_What the exercise asks_.
Would you output all the lines below precisely as they stand, leaving each picture out?

_Supplied data_.
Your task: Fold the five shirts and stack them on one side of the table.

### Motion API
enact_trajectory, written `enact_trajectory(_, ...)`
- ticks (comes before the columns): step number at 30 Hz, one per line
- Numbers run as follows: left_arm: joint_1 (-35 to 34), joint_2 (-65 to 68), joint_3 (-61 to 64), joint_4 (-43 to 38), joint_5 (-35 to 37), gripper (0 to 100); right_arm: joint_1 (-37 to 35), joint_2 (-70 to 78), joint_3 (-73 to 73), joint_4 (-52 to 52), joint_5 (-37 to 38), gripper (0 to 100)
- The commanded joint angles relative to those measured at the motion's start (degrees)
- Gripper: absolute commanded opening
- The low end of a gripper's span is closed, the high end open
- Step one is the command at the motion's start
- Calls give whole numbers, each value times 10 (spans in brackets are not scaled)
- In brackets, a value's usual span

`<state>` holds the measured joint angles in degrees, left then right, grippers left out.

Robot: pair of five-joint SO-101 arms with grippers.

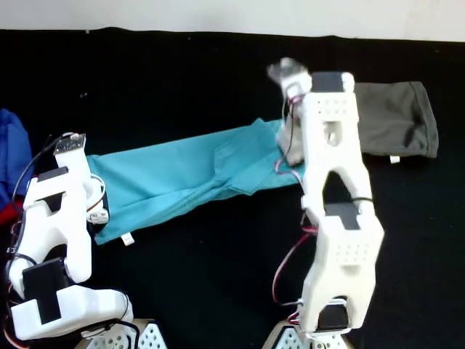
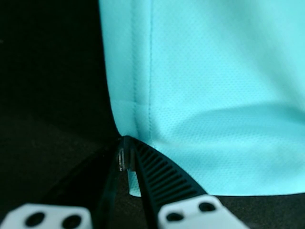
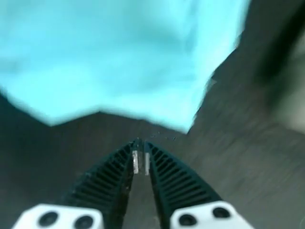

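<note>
The teal shirt point(image 1: 182, 178) lay unfolded across the middle of the black counter point(image 1: 182, 73), drawn out into a long, narrow band. Its long axis ran slantwise in the high view, from the near end beside the left arm up to the far end beside the right arm. The hem end pointed toward the left arm, and a small white tag showed at that edge.

The left tool point(image 2: 126, 157) sat at the hem corner with its jaws closed to a point. Whether any cloth was caught between them could not be told. The right tool point(image 3: 140, 152) was also closed and held nothing, with the shirt's edge lying just beyond its tips.

The step in hand appeared to be getting a grip on the shirt to fold it. To do it well, each tool would probably need to open, slide a jaw under a single layer at a corner and close firmly. Both corners should then be carried together across the long axis, so the cloth doubles without bunching.

A grey shirt point(image 1: 396, 120) lay folded at the far right of the counter. A blue garment point(image 1: 11, 145) lay at the left edge.
</note>
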<state>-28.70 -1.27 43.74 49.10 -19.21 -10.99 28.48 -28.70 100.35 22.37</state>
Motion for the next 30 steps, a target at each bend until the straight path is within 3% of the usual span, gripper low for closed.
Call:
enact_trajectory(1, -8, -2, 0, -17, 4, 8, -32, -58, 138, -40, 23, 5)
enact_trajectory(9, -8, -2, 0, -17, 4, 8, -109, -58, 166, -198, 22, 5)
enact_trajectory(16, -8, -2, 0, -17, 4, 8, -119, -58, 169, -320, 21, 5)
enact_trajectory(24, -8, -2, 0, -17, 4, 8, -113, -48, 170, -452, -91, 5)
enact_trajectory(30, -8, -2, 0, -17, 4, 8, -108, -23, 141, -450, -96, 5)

_Answer to the exercise_.
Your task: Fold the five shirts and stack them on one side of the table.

### Motion API
enact_trajectory, written `enact_trajectory(_, ...)`
- ticks (comes before the columns): step number at 30 Hz, one per line
- Numbers run as follows: left_arm: joint_1 (-35 to 34), joint_2 (-65 to 68), joint_3 (-61 to 64), joint_4 (-43 to 38), joint_5 (-35 to 37), gripper (0 to 100); right_arm: joint_1 (-37 to 35), joint_2 (-70 to 78), joint_3 (-73 to 73), joint_4 (-52 to 52), joint_5 (-37 to 38), gripper (0 to 100)
- The commanded joint angles relative to those measured at the motion's start (degrees)
- Gripper: absolute commanded opening
- The low end of a gripper's span is closed, the high end open
- Step one is the command at the motion's start
- Calls give whole numbers, each value times 10 (spans in brackets are not scaled)
- In brackets, a value's usual span

`<state>` holds the measured joint angles in degrees, left then right, grippers left out.

Robot: pair of five-joint SO-101 arms with grippers.


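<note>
The teal shirt point(image 1: 182, 178) lay unfolded across the middle of the black counter point(image 1: 182, 73), drawn out into a long, narrow band. Its long axis ran slantwise in the high view, from the near end beside the left arm up to the far end beside the right arm. The hem end pointed toward the left arm, and a small white tag showed at that edge.

The left tool point(image 2: 126, 157) sat at the hem corner with its jaws closed to a point. Whether any cloth was caught between them could not be told. The right tool point(image 3: 140, 152) was also closed and held nothing, with the shirt's edge lying just beyond its tips.

The step in hand appeared to be getting a grip on the shirt to fold it. To do it well, each tool would probably need to open, slide a jaw under a single layer at a corner and close firmly. Both corners should then be carried together across the long axis, so the cloth doubles without bunching.

A grey shirt point(image 1: 396, 120) lay folded at the far right of the counter. A blue garment point(image 1: 11, 145) lay at the left edge.
</note>
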<state>-28.70 -1.27 43.74 49.10 -19.21 -10.99 28.48 -28.70 100.35 22.37</state>
Motion for the next 30 steps, a target at each bend until the straight path is within 3% of the usual span, gripper low for closed.
Call:
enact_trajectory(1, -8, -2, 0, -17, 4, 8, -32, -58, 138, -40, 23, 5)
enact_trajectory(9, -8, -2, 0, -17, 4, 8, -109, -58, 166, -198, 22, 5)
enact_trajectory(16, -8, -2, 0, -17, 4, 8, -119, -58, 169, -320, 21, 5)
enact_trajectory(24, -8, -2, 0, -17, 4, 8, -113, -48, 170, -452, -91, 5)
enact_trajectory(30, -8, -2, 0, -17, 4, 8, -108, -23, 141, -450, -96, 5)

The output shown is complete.